The shoemaker looked up at the sound of another slamming door. SS Lieutenant-General Herr Doktor Klaus Brandt, Commandant of Totenhausen Camp, stood before the rear door of his quarters wearing his elegant pale gray dress uniform. The tunic was immaculate. With a slow, purposeful tread he walked toward the Appellplatz and his assembled prisoners. It always intrigued the shoemaker to watch this man. Not only was Klaus Brandt exactly his own age — fifty-five — but to his knowledge was the only concentration camp commandant who was also a medical doctor. This had been tried once before, at a different camp, but the chosen physician had made a muddle of the administration. Not Brandt, though. The balding, slightly podgy Prussian was an obsessive perfectionist. Some believed he was a genius.
The shoemaker knew he was insane.
The commandant’s SS uniform also signaled that tonight was a special occasion. Klaus Brandt considered himself a doctor first and a soldier second, and on most days wore his white lab coat over a business suit. He also insisted that he be addressed by his subordinates as Herr Doktor rather than Herr Kommandant. Of course he might be wearing the uniform simply to keep out the cold. The shoemaker could not remember a wind like this for many weeks. Earlier he had seen SS men building fires beneath their vehicles to keep the motor oil from freezing in the crankcases.
When Brandt came within ten paces of the line, Sergeant Sturm snapped to attention and yelled: “All prisoners present, Herr Doktor!”
Brandt acknowledged this report with a curt nod. He examined his watch, then leaned over and spoke quietly to Major Schörner. Schörner checked his own watch, then looked toward the main camp gate forty meters away. One of the gate guards shook his head in reply. Schörner looked questioningly at Brandt.
“Let us begin, Sturmbannführer,” Brandt said.
Major Schörner signaled Sergeant Sturm with a flick of his head. Sturm marched toward
the far end of the line and began pulling men from the ranks. The shoemaker saw immediately that this selection was different from all others he had seen. The criteria for selections were usually self-evident — sometimes certain adult men were selected (those of a certain approximate weight, for example) other times women having their menstrual cycle. Never had the shoemaker seen more than ten adults selected at one time, and for a simple reason: Brandt’s testing chamber had not been designed to handle more.
Also, the usual procedure was for Brandt to walk along just behind the sergeant, approving the selections or, in rare cases, granting an on-the-spot dispensation. The Lord of Life and Death at Totenhausen savored his divine authority. But tonight Sturm was snatching men from the ranks with hardly a glance. Already thirteen stood under guard apart from the main group. With a chill of foreboding the shoemaker realized that all thirteen were Jews. Had his turn finally arrived?
His hands trembled. None of the Jews looked over fifty, but who knew? He saw the Jansen woman lean out of the line to try and see what was happening. An SS private stepped forward and shoved her back. Five storm troopers converged as Sergeant Sturm waded into the ranks to collar a reluctant prisoner. A hysterical wail echoed up the line, forcing the dog handlers to restrain the German shepherds.

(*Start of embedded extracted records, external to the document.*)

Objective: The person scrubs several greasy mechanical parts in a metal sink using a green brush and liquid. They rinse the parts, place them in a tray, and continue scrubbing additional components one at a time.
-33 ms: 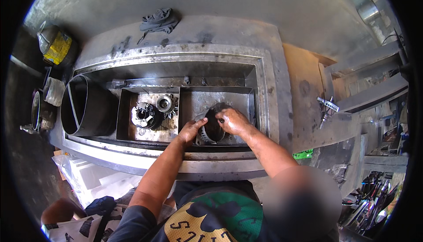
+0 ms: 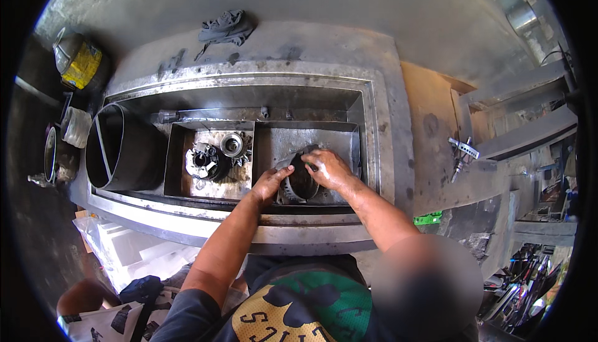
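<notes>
Dark toothed ring [image 2: 290,190], one — in the right compartment of the metal tray [image 2: 339,139]. My left hand [image 2: 268,184]: clasping its left rim. My right hand [image 2: 330,169]: inside, far right, pinching a small greenish piece [image 2: 311,166]. Probably heavy, rigid, slick — grip opposite rims.

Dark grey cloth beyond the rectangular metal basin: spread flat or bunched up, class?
Bunched up: the dark grey cloth lies in a creased heap, one end trailing toward the metal basin.

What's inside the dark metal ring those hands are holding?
Inside the metal ring, a dark, shadowed hollow shows. The right hand covers part of the upper right, so anything behind it is hidden.
</notes>
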The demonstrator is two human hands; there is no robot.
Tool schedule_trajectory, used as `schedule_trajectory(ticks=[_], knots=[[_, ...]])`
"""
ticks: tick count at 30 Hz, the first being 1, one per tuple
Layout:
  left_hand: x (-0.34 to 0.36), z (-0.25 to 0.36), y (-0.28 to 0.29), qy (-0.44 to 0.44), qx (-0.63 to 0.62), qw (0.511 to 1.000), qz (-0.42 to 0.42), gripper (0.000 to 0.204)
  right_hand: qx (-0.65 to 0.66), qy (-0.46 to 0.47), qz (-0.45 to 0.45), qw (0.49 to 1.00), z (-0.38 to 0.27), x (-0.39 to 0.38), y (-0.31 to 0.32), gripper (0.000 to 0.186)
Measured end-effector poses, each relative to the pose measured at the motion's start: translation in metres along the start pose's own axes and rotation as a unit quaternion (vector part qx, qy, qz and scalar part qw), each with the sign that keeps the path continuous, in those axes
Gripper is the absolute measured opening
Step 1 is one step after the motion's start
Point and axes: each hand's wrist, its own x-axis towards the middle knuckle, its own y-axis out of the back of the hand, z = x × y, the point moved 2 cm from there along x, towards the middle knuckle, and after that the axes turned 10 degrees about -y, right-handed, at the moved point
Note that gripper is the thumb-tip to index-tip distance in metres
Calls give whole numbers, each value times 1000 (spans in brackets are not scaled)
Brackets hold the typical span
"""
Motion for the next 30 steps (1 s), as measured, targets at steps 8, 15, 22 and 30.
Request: schedule_trajectory(ticks=[8, 15, 22, 30], knots=[[23, -9, 34, -62, 147, 984, 79, 91, 59, -152, 269, 949, 37, 20, -11, 23], [10, 9, 22, -29, 149, 986, 64, 86, 89, -96, -11, 991, 21, 20, -11, 23], [1, 23, 7, -82, 338, 934, 79, 103, 3, -117, -102, 988, 16, 14, -16, 30], [5, 20, 8, -106, 370, 919, 88, 90, 29, -171, -59, 983, 31, 7, -26, 25]])
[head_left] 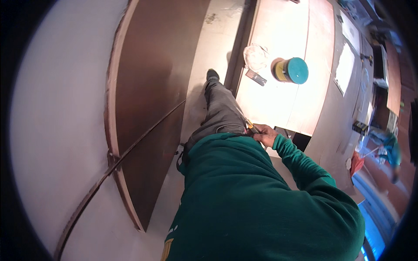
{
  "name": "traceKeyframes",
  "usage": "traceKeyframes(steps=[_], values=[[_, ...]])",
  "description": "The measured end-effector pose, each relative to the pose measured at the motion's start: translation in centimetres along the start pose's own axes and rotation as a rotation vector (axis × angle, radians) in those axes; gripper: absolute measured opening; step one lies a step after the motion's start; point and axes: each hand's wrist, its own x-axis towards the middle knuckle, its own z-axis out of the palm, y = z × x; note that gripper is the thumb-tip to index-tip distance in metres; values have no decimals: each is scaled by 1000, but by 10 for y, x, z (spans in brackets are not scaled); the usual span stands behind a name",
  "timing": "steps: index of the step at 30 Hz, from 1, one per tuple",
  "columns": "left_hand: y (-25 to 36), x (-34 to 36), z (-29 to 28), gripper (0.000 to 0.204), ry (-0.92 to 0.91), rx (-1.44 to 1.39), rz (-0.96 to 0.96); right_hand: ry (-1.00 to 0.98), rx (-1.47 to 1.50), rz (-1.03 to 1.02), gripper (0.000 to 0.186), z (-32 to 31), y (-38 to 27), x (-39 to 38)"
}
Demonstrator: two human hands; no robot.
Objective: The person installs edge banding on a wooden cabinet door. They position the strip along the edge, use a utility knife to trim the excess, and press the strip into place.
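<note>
My right hand (pixel 266 135) is at my waist, beside the hip of my grey trousers (pixel 224 111). Its fingers are closed round a thin tool with a yellow-and-dark handle (pixel 251 126). A narrow length of it runs up along my thigh; what kind of tool it is I cannot make out. The green sleeve (pixel 300 158) bends back from that wrist. Nothing of my left hand shows; my green sweatshirt (pixel 244 195) fills the lower middle of the view.
To the right, a pale board worktop (pixel 283 102) carries a bucket with a teal lid (pixel 298 71), a crumpled clear bag (pixel 255 56) and a small dark block (pixel 256 78). A brown panel (pixel 152 74) stands on the left. Beyond the worktop is a blurred person (pixel 387 150).
</note>
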Motion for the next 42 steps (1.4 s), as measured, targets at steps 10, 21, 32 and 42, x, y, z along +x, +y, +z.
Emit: traceKeyframes(steps=[10,21,32,42], values=[[-13,-32,27,32,18,-68,-86,-123,-18,164,31,-12,0,-7],[-15,-35,32,30,-10,-92,-138,-272,-85,307,46,-25,-36,-6],[-17,-32,33,28,3,-121,-144,-351,-234,227,35,-47,-28,26],[-27,-42,40,26,-4,-103,-169,-439,-314,243,37,-57,-66,14]])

The shoemaker began to pray. Nothing else would do any good. He had made his mistake years before, when he refused to flee from Germany with his wife and son. At least they were safe now, he thought — he hoped — safe in the Promised Land. Palestine. He was certainly luckier than the Jansen family on his right. Tonight the old grandfather would lose his son, the young wife her husband, and the children their father. He saw panic in the woman’s eyes as she sought some means of protecting her husband. There was nothing. This was Nazi Germany, and Sergeant Sturm was getting closer.
“You!” Sturm snapped, pointing his finger. “Out of the line!”